I would like to read a large .csv into R. It'd handy to split it into various objects and treat them separately. I managed to do this with a while loop, assigning each tenth to an object:

# The dataset is larger, numbers are fictitious

n <- 0

while(n < 10000){
  a <- paste('a_', n, sep = '')
  assign(a, read.csv('df.csv', 
                      header = F, stringsAsFactors = F, nrows = 1000, skip = 0 + n)))
  # There will be some additional processing here (omitted) 
  n <- n + 1000
}

Is there a more R-like way of doing this? I immediately thought of lapply. According to my understanding each object would be the element of a list that I would then have to unlist. I gave a shot to the following but it didn't work and my list only has one element:

A <- lapply('df.csv', read.csv, 
             header = F, stringsAsFactors = F, nrows = 1000, skip = seq(0, 10000, 1000))

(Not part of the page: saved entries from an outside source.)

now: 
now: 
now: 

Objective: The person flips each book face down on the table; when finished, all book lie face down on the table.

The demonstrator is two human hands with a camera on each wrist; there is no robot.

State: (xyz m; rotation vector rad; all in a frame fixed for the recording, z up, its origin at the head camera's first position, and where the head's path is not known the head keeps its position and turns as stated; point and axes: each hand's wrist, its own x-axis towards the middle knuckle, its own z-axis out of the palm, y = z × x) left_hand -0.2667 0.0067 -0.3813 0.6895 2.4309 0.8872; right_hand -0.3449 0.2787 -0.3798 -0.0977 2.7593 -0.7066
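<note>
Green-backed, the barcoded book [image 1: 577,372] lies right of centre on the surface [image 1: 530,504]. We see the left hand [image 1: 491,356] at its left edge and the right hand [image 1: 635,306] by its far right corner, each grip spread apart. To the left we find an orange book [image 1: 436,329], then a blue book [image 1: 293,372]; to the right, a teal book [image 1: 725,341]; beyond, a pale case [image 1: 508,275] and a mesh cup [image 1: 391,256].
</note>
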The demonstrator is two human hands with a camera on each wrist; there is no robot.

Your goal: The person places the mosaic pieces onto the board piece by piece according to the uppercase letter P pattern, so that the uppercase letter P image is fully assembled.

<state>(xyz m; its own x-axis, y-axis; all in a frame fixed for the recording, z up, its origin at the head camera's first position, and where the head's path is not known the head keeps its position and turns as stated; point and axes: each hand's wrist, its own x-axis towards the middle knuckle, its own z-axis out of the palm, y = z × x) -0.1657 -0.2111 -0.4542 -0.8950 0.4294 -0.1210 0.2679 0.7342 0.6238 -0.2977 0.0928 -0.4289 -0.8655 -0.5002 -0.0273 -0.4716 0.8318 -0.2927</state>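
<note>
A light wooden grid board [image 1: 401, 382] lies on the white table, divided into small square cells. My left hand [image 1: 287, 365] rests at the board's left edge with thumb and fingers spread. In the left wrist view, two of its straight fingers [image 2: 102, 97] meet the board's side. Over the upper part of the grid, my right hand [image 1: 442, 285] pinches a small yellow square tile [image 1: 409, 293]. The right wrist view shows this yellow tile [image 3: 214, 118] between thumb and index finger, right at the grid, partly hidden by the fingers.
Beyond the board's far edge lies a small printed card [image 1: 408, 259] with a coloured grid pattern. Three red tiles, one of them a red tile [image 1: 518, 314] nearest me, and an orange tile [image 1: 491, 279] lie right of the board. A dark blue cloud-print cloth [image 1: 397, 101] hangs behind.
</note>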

What am I missing? How do I proceed from here? How do I then unlist A and specify each element of the list as a separate data.frame?

Jasper
  • 133
  • 1
  • 2
  • 8
  • 1
    `library("fortunes"); fortune(236)` https://stackoverflow.com/questions/17559390/why-is-using-assign-bad – jogo May 30 '17 at 14:06

1 Answers1

0

If you apply lapply to a single element you'll have only one element as an output.

You probably want to do this:

a <- paste0('a_', 1:1000) # all your 'a's

A <- lapply(a,function(x){
  read.csv('df.csv', header = F, stringsAsFactors = F, nrows = 1000, skip = 0 + n)
})

for each element of a, called x because it's the name I chose as my function parameter, I execute your command. A will be a list of the results.

Edit: As @Val mentions in comments, assign seems not needed here, so I removed it, you'll end up with a list of data.frames coming from your csvs if all works fine.

moodymudskipper
  • 46,417
  • 11
  • 121
  • 167